Cass. pen. Sez. II, Sent., (ud. 29-01-2013) 01-02-2013, n. 5166

Sentenza scelta dal dott. Domenico Cirasole direttore del sito giuridico http://www.gadit.it/




Svolgimento del processo

Con ordinanza del 9.7.2012, il Giudice per le indagini preliminari presso il Tribunale di Lecce, fra l’altro, dispose la custodia cautelare in carcere di P.C., indagato per i reati di associazione di tipo mafioso, estorsioni consumate e tentate, rapina ed altro.

Avverso tale provvedimento l’indagato propose istanza di riesame ed il Tribunale di Lecce, con ordinanza del 31.7.2012, confermò il provvedimento impugnato.

Ricorre per cassazione il difensore dell’indagato deducendo violazione di legge e vizio di motivazione in relazione alla ritenuta sussistenza di gravi indizi di colpevolezza in ordine al reato di associazione mafiosa sulla base di intercettazioni telefoniche, la cui attendibilità dovrebbe essere valutata e supportata da riscontri esterni.

Motivi della decisione

Il ricorso è generico e manifestamente infondato.

La genericità del ricorso consegue alla enunciazione di parametri generali, senza specificare, con riferimento alle conversazioni intercettate, dove sarebbe stata erroneamente ritenuta l’attendibilità.

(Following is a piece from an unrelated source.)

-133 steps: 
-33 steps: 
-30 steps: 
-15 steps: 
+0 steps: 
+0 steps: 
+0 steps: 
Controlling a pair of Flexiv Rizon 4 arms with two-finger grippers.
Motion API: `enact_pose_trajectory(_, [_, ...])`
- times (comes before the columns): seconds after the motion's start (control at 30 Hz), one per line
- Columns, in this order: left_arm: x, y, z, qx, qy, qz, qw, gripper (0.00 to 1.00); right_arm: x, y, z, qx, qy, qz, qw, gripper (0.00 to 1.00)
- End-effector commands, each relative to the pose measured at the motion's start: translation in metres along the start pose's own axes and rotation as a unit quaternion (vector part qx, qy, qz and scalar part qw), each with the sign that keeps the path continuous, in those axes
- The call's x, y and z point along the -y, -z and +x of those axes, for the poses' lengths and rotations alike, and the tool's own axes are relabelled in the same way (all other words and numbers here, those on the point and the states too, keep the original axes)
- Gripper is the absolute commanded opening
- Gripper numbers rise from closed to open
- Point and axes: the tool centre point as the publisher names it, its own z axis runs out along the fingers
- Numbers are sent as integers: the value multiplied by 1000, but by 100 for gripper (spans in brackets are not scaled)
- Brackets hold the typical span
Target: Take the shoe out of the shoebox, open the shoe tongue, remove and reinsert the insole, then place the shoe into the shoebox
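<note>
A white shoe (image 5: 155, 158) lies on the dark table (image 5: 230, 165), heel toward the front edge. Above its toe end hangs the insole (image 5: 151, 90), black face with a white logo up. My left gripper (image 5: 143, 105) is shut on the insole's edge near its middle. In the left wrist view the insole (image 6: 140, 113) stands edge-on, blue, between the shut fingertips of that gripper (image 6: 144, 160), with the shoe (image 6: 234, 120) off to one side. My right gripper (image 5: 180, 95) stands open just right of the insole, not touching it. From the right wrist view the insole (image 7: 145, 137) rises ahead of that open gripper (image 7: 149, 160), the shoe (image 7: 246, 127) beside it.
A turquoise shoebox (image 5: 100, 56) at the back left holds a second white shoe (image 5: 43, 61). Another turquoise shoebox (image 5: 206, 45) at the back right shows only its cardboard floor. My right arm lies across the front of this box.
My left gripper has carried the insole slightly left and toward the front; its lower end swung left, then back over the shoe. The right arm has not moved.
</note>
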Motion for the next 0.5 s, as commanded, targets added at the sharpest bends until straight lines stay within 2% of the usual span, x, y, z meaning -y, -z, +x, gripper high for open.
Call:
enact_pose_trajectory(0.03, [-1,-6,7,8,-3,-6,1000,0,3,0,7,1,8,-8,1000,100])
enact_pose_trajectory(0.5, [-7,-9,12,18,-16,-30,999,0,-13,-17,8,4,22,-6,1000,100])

Il ricorso è manifestamente infondato laddove afferma la necessità di riscontri al contenuto delle intercettazioni.

Infatti tale assunto è in contrasto con l’orientamento espresso da questa Corte (e condiviso dal Collegio) secondo il quale il contenuto di una intercettazione, anche quando si risolva in una precisa accusa in danno di terza persona, indicata come concorrente in un reato alla cui consumazione anche uno degli interlocutori dichiara di aver partecipato, non è in alcun senso equiparabile alla chiamata in correità e pertanto, se va anch’esso attentamente interpretato sul piano logico e valutato su quello probatorio, non è però soggetto, nella predetta valutazione, ai canoni di cui all’art. 192 c.p.p., comma 3 (Cass. Sez. 5A sent. n. 00603 14.10.2003 – 13.01.2004 rv 227815).

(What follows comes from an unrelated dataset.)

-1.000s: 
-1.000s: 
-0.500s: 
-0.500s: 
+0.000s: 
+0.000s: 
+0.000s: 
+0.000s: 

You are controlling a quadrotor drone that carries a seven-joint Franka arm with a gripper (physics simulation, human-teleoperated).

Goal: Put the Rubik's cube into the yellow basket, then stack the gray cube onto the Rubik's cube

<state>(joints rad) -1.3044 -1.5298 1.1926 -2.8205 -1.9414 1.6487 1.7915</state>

Il ricorso deve pertanto essere dichiarato inammissibile.

Ai sensi dell’art. 616 cod. proc. pen., con il provvedimento che dichiara inammissibile il ricorso, la parte privata che lo ha proposto deve essere condannata al pagamento delle spese del procedimento, nonchè – ravvisandosi profili di colpa nella determinazione della causa di inammissibilità – al pagamento a favore della cassa delle ammende della somma di mille/00 Euro, così equitativamente fissata in ragione dei motivi dedotti.

Poichè dalla presente decisione non consegue la rimessione in libertà del ricorrente, deve disporsi – ai sensi dell’art. 94 disp. att. c.p.p., comma 1 ter – che copia della stessa sia trasmessa al direttore dell’istituto penitenziario in cui l’indagato trovasi ristretto perchè provveda a quanto stabilito dal comma 1 bis del citato art. 94.

P.Q.M.

Dichiara inammissibile il ricorso e condanna il ricorrente al pagamento delle spese processuali e della somma di mille/00 Euro alla cassa delle ammende. Si provveda a norma dell’art. 94 disp. att. cod. proc. pen..

Così deciso in Roma, il 29 gennaio 2013.